Setting up the analysis environment should be straight forward, if both docker and docker compose have been configured - docker compose up
and then connect to http://127.0.0.1:8888/lab?token=docker
.
Auth/Security
The compose environment is assumed to be ran solely in local isolated system without any outside exposure, thus security considerations were skipperd. One can also use the accompanied pyproject.toml and poetry to setup a virtual environment managed by poetry.
All the results should be reproducable just by running gene_expression_analysis.ipynb
noteoobk within jupyter-lab, after connecting to it. Some of the analysis might take a while, but it should all run in less than an hour.

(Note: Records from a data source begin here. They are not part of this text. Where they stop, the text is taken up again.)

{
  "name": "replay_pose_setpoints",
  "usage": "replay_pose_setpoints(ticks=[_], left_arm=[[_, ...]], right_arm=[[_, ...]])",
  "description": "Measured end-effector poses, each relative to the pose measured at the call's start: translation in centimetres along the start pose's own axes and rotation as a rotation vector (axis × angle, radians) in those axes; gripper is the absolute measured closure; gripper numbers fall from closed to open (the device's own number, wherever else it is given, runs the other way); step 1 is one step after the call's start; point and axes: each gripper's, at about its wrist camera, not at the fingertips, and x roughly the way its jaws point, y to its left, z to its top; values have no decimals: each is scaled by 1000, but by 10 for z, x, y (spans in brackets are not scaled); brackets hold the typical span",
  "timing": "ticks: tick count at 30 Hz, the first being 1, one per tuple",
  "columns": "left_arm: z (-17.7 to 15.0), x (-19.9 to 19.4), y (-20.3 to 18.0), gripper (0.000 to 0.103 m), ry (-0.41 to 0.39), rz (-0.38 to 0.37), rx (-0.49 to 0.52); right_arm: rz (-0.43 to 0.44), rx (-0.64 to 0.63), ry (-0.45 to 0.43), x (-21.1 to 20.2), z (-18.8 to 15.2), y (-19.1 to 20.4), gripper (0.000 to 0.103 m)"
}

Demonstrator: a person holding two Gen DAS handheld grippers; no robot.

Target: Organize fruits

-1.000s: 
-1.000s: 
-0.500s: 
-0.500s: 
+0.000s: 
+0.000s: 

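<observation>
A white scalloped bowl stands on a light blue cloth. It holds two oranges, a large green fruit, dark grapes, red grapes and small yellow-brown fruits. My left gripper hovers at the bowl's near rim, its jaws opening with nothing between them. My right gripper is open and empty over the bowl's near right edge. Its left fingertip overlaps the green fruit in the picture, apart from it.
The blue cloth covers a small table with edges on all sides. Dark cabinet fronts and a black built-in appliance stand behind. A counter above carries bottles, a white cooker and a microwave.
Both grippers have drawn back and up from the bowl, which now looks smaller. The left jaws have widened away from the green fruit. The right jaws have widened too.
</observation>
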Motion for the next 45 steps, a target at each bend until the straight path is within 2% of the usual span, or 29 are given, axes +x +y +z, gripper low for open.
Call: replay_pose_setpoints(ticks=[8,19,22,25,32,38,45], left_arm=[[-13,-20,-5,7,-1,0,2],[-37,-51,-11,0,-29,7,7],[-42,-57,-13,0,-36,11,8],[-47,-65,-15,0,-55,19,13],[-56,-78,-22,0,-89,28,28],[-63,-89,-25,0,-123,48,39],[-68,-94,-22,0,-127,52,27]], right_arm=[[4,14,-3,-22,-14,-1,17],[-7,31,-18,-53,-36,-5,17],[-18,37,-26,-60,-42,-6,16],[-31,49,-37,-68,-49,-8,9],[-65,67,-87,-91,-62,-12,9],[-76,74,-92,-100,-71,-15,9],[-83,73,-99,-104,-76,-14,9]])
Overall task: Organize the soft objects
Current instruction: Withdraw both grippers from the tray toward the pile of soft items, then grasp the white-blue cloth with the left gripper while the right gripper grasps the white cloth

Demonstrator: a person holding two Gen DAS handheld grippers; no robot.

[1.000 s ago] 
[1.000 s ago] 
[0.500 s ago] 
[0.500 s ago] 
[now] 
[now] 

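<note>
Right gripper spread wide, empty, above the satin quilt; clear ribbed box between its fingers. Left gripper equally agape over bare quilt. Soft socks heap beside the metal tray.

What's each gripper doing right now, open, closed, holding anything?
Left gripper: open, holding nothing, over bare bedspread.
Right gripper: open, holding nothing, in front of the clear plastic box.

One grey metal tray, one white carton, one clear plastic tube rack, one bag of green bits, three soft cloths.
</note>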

Link to the study: https://www.ncbi.nlm.nih.gov/geo/query/acc.cgi?acc=GSE50206
Data
Data should be in the working directory under ./data
folder. The data folder has to be created manually and the data uploaded there (either by having access to the data download link or scraping it - see below about scraping).
Results
Results of the analysis are found under "Tests for expression thresholds" and 4 different methods for finding negatively expressed genes (normal tissues) and highly expressed genes (reprogrammed tissues) were considered:
- Z-scored based filtering of highly and negatively expressed genes
- Bimodal distribution based filtering of highly and negatively expressed genes
- Quantile based filtering of highly and negatively expressed genes
- Grid search based filterig of highly and negatively expressed genes
Intepretation
It was hard to find a gene that was negatively expressed in all of the normal tissue samples and highly expressed in all of the reprogrammed ones (counts if it is expressed on one of the days per reprogrammed sample). Thus, a relaxation was done where for the negatively expressed a lower share was ok and the limit was set at 80%. This can be adjusted at the start of the notebook with the default value settings.
Some wip tooling for data scraping are provided, but it is not recommoneded to be used, because it does hit the rate limits and there are more offical ways of getting it.